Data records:

----

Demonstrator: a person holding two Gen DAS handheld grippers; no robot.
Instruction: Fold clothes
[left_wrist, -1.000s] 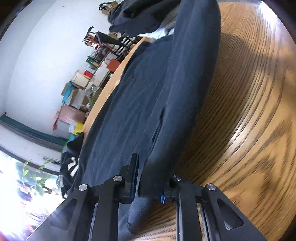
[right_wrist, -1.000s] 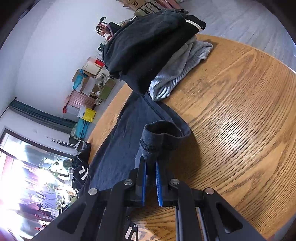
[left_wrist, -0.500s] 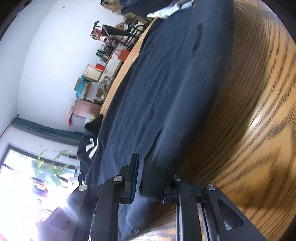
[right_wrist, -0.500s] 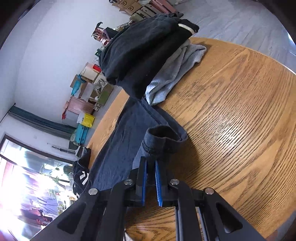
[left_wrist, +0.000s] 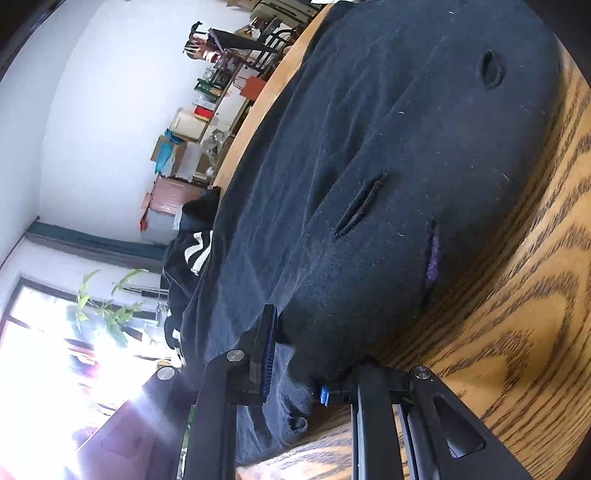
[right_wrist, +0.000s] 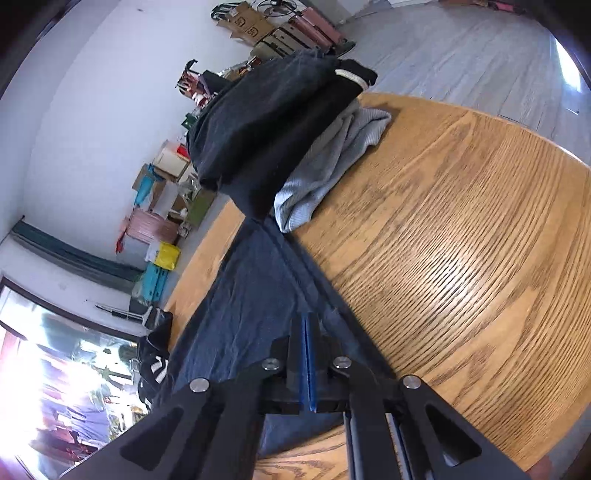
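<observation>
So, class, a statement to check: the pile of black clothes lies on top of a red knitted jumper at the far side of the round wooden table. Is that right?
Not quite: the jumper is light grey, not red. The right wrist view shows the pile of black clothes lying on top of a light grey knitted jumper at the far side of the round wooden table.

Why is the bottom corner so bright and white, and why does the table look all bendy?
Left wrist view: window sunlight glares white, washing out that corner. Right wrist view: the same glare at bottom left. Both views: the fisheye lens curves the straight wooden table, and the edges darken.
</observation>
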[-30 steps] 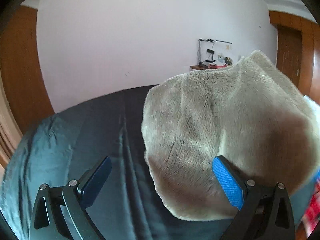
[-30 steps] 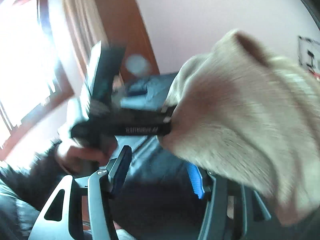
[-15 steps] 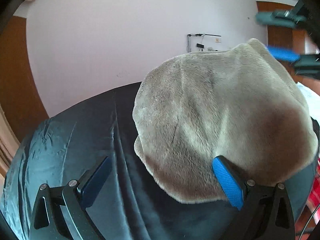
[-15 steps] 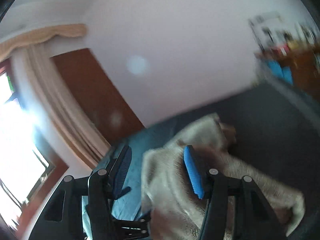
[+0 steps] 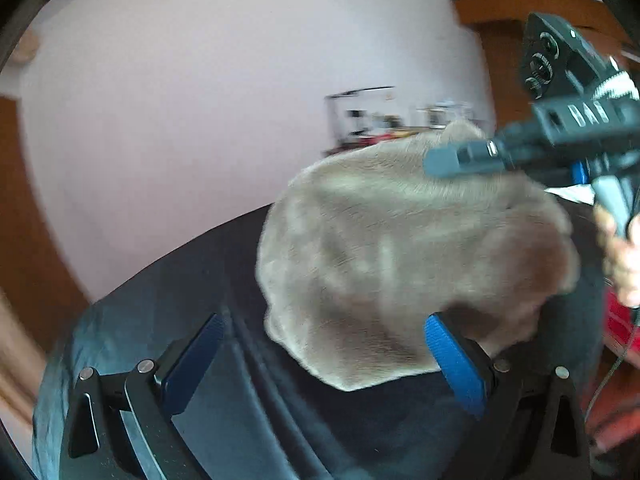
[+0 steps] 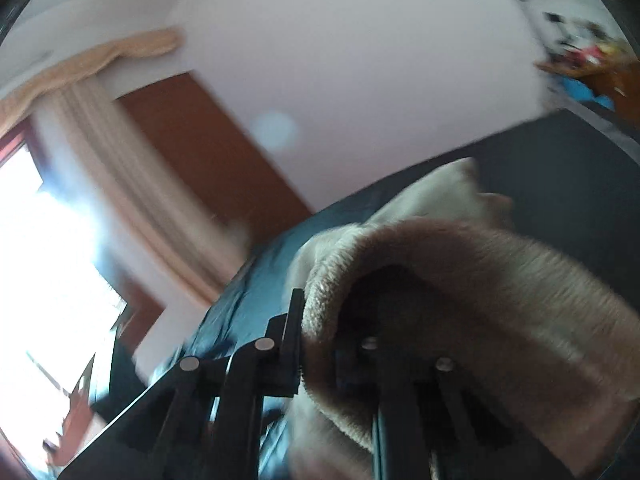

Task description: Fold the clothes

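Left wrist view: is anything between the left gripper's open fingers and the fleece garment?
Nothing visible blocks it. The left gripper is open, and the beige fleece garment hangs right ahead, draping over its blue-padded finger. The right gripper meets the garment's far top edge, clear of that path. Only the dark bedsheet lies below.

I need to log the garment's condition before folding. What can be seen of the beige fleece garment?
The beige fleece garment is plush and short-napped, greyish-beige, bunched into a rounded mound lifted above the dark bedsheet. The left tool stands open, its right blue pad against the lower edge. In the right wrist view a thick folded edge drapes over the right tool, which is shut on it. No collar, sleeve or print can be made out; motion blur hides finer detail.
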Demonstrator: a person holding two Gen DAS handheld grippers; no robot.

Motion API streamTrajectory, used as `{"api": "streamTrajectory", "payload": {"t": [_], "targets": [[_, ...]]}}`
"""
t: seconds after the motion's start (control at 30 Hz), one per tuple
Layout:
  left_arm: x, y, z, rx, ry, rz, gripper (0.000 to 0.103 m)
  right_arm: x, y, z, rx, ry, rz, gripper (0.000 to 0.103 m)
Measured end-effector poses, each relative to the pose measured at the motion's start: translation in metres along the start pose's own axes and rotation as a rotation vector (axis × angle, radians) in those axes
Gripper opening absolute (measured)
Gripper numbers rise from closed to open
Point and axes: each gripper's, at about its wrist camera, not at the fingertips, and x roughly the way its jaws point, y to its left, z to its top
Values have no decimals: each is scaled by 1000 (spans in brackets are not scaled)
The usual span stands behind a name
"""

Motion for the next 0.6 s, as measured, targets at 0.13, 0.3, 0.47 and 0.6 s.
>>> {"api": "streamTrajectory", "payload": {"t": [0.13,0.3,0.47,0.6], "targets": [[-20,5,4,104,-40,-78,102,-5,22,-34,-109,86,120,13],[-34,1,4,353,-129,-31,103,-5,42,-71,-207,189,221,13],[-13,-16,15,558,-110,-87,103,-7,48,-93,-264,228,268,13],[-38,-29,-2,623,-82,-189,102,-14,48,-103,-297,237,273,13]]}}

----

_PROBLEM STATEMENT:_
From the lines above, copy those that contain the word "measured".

_PROBLEM SOLUTION:_
Measured end-effector poses, each relative to the pose measured at the motion's start: translation in metres along the start pose's own axes and rotation as a rotation vector (axis × angle, radians) in those axes
Gripper opening absolute (measured)
Motion for the next 0.6 s, as measured, targets at 0.13, 0.3, 0.47 and 0.6 s.

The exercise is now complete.